In simple words: German silver is an alloy made of copper (25-50%), zinc (25-35%), and nickel (10-35%).

🎯 Exam Tip: Highlight the fact that German silver contains no actual silver, which is a common misconception.

 

Question 10. What is anode mud ?
Answer: Anode mud is a collection of less reactive impurities, like zinc, nickel, and iron, that settle down at the bottom near the anode during the electrolytic refining process of metals. These impurities do not dissolve or oxidize into the electrolyte.
In simple words: Anode mud is the sludge of unreactive impurities that collects below the anode during electrolytic refining.

🎯 Exam Tip: Anode mud often contains valuable noble metals like silver, gold, and platinum, making its collection economically important.

 

Question 11. Write name and role of collectors and froth stabilizers in froth floatation method.
Answer:
(i) **Collectors** (also called floatation agents) are chemicals that make the sulphide ore particles water-repelling. This allows the ore particles to stick to air bubbles and float to the surface. Sodium ethyl xanthate is a common example of a collector.
(ii) **Froth stabilizers:** These substances help make the foam strong and stable, so the ore particles stay floating on top for long enough to be collected. Without stabilizers, the froth would break down too quickly. For instance, p-cresol and aniline are often used as froth stabilizers. These compounds ensure the froth doesn't collapse too quickly, allowing for effective separation.
In simple words: Collectors make ore particles water-repelling so they float, like sodium ethyl xanthate. Froth stabilizers (e.g., cresol, aniline) keep the foam steady.

🎯 Exam Tip: Clearly state the function of each component and provide specific examples to show understanding of their roles in froth floatation.

 

Question 12. Write the name of two impurites present in bauxite ore.
Answer: Two common impurities found in bauxite ore are iron oxide \( (\text{Fe}_2\text{O}_3) \) and silica \( (\text{SiO}_2) \). These impurities must be removed before pure aluminium can be extracted.
In simple words: Bauxite ore often contains iron oxide \( (\text{Fe}_2\text{O}_3) \) and silica \( (\text{SiO}_2) \) as impurities.

🎯 Exam Tip: In the Bayer's process for alumina extraction, both \( \text{Fe}_2\text{O}_3 \) and \( \text{SiO}_2 \) need to be removed from bauxite as they interfere with the process.

 

Question 13. Write the chemical reaction of Mond's process for refining of nickel.
Answer: Mond's process purifies nickel through two main reactions. First, impure nickel reacts with carbon monoxide at 330-350K to form a volatile nickel tetracarbonyl complex. Then, this complex is heated to a higher temperature (450-470K) where it breaks down, releasing pure nickel metal and carbon monoxide gas. This method cleverly uses the different stabilities of the nickel carbonyl compound at various temperatures.
\( \text{Ni (impure)} + 4\text{CO} \xrightarrow{ 330-350\text{K} } \text{Ni(CO)}_4 \)
\( \text{Ni(CO)}_4 \xrightarrow{ 450-470\text{K} } \text{Ni (pure)} + 4\text{CO} \)
In simple words: Impure nickel reacts with carbon monoxide to form a gas, nickel tetracarbonyl. This gas is then heated to get pure nickel.

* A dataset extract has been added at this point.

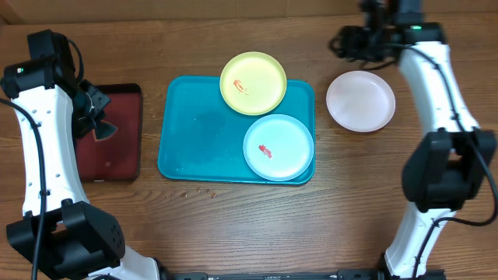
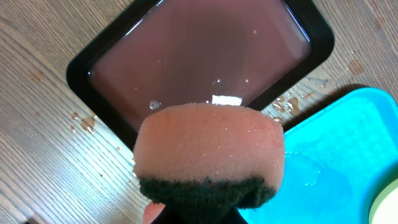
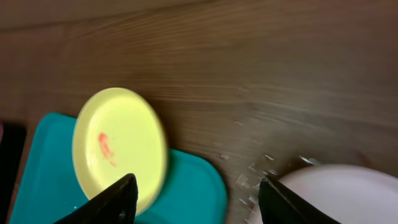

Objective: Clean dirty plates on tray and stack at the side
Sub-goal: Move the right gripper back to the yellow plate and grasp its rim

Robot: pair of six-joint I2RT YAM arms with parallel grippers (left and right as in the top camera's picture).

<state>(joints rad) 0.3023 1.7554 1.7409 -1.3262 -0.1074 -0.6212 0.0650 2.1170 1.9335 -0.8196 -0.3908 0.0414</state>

🎯 Exam Tip: Emphasize the two-step temperature-dependent nature of Mond's process, where the formation and decomposition of the volatile carbonyl are key.

 

Question 14. Which complex ions are used for electroplating of silver and gold ?
Answer: For electroplating silver, the complex ion used is dicyanoargentate(I), \( [\text{Ag(CN)}_2]^- \). For gold electroplating, the corresponding complex ion is dicyanoaurate(I), \( [\text{Au(CN)}_2]^- \). Using these complex ions helps in getting a smooth and even layer of the metal during plating.
In simple words: \( [\text{Ag(CN)}_2]^- \) is used for silver plating, and \( [\text{Au(CN)}_2]^- \) is used for gold plating.

🎯 Exam Tip: Using complex ions in electroplating ensures a steady supply of metal ions and helps in achieving a uniform, bright, and adherent coating.

 

Question 15. What is the role of depressants in froth floatation method?
Answer: Depressants are special chemicals used in the froth flotation method to prevent certain minerals from forming froth. They work by selectively interacting with specific ore particles, stopping them from floating and allowing them to sink. For instance, sodium cyanide (NaCN) and sodium carbonate \( (\text{Na}_2\text{CO}_3) \) can be used to separate lead sulfide from zinc sulfide.
In simple words: Depressants stop certain unwanted ore particles from floating, helping to separate different minerals.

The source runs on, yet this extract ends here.